Skunk Anansie a Senigallia: sotto la luna, rock viscerale tra rabbia, energia, consapevolezza
Un concerto che scuote Piazza Garibaldi: set serrato, classici immortali, brani inediti e una Skin incontenibile tra birra, cori e un messaggio politico potente - Le FOTO di Simone Luchetti

Piazza Garibaldi si accende di luci, birre e aspettative. Sopra la Cattedrale, una luna al tre quarti osserva la folla raccolta già dalle prime ore della sera, come una sentinella di pietra e luce.
L’inizio è previsto per le 21, ma a scaldare l’aria ci pensano i Couchgagzzz, giovane band pugliese dal suono ruvido che mescola punk, garage e sfumature indie. Un live d’apertura sporco e sincero, che conferma la vitalità di una scena alternativa italiana sempre più presente anche su palchi di prestigio.
Gli Skunk Anansie si fanno attendere qualche minuto in più a causa di un problema tecnico alla barriera di sicurezza sotto palco, risolto rapidamente dai tecnici. Poi le luci calano di colpo, un buio denso che inghiotte la piazza mentre il light design tesse un dark mood pulsante per l’incipit. E quando Skin compare, è un’esplosione: entra con la sua energia inconfondibile, la falcata sicura, la pelle nera occasionalmente illuminata da stralci di luce, accolta da un boato liberatorio che scuote ogni centimetro di Piazza Garibaldi.
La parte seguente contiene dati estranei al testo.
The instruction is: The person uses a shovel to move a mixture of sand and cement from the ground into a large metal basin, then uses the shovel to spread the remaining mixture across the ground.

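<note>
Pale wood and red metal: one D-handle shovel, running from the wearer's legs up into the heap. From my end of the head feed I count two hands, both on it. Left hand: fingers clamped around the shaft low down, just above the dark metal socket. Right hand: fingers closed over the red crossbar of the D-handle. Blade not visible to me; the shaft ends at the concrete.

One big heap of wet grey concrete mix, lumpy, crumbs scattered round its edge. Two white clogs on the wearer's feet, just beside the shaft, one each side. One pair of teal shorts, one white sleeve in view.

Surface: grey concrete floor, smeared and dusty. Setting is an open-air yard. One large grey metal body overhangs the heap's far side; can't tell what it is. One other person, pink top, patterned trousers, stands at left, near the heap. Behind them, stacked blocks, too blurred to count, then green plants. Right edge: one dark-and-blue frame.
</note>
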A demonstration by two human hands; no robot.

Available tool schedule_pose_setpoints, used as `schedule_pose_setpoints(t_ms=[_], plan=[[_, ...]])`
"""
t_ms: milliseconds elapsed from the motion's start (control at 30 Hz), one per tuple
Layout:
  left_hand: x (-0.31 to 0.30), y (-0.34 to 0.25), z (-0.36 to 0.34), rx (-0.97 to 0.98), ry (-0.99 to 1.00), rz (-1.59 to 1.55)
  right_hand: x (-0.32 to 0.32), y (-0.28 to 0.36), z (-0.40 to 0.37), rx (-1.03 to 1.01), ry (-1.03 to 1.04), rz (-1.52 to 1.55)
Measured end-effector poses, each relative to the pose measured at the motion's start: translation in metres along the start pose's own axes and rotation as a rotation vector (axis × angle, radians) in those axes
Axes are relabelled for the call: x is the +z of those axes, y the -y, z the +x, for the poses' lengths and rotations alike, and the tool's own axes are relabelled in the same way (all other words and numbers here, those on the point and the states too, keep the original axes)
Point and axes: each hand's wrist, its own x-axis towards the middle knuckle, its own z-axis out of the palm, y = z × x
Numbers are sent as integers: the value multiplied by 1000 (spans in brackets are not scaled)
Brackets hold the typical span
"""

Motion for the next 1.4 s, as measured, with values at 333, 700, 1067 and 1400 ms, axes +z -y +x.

Parte l’intro di My Greatest Moment, seguita a raffica da Charlie Big Potato, Because of You e An Artist is an Artist, primo singolo del nuovo album The Painful Truth, pubblicato di recente. Sin dai primi brani, il suono è compatto e tirato: la sezione ritmica picchia senza sbavature, la chitarra di Ace graffia con la sua timbrica inconfondibile, mentre la voce di Skin squarcia l’aria con precisione chirurgica.
Il concerto prosegue con I Believed in You, Love Someone Else e God Loves Only You, ma è su Hedonism – il brano che nel 1997 li consacrò al grande pubblico internazionale – che la piazza esplode davvero: Skin lascia che siano le voci dei fan ad aprire il ritornello, creando un momento di commozione collettiva che vibra nell’aria calda.
Dopo Shame, altro estratto dal nuovo album, arriva You’ll Follow Me Down, a seguire Weak, cantata come un inno, e I Can Dream, durante la quale Skin scende tra il pubblico trasformando la piazza in un’unica onda sonora.
Il live corre veloce con Twisted (Everyday Hurts), Animal (inedito recente) e l’energica Yes It’s Fucking Political. In Tear the Place Up, spazio alla chitarra di Ace per un assolo ruvido e diretto, mentre Skin sale sulla pedana del batterista per colpire i tom insieme a Mark Richardson. Il brano sembra chiudersi in un silenzio carico di tensione, ma riparte subito in un crescendo che travolge fino al primo saluto: un semplice “buonanotte” che anticipa i bis.
Dopo qualche minuto di buio e attesa, Skin, Ace, Mark e il bassista Cass Lewis tornano sul palco con una birra in mano. Attaccano Secretly, poi Skin alza il calice verso la folla e grida “Cheers!”, dando il via all’omonimo brano dal nuovo album. Subito dopo esplode Highway to Hell degli AC/DC, tributo che manda il pubblico in delirio.
In chiusura Little Baby Swastikkka e una dedica al popolo palestinese, conclusa con un perentorio: “We are all fucking equal.” L’ultimo brano, Lost and Found, sigilla la serata con la stessa energia incendiaria con cui era iniziata.
La forza degli Skunk Anansie sta nella capacità di coniugare un rock diretto e viscerale con melodie immediate e testi che non hanno paura di prendere posizione. Sin dagli esordi, il loro sound è stato definito clit-rock dalla stessa Skin: un mix di alternative rock, punk e metal, con sfumature soul nella sua voce. Se la sezione ritmica attinge al grunge e al funk metal anni ’90 (si pensi ai primi Red Hot Chili Peppers o ai Rage Against The Machine per l’approccio chitarristico di Ace, seppur meno funk-oriented), la vocalità di Skin ha radici nella black music e nel gospel, riplasmate in una forma graffiante e militante. Un crossover sonoro e identitario che li ha resi, a metà anni Novanta, una delle band britanniche più innovative, capaci di parlare tanto al pubblico rock quanto a chi cercava testi di rivolta e autodeterminazione.
Piazza Garibaldi non registra il sold out, ma l’afflusso è più che buono. Il caldo estivo non soffoca, anzi amplifica l’energia che scorre tra le persone fino all’ultimo applauso, chiudendo un evento che conferma gli Skunk Anansie come una delle band più potenti, autentiche e necessarie del panorama rock internazionale.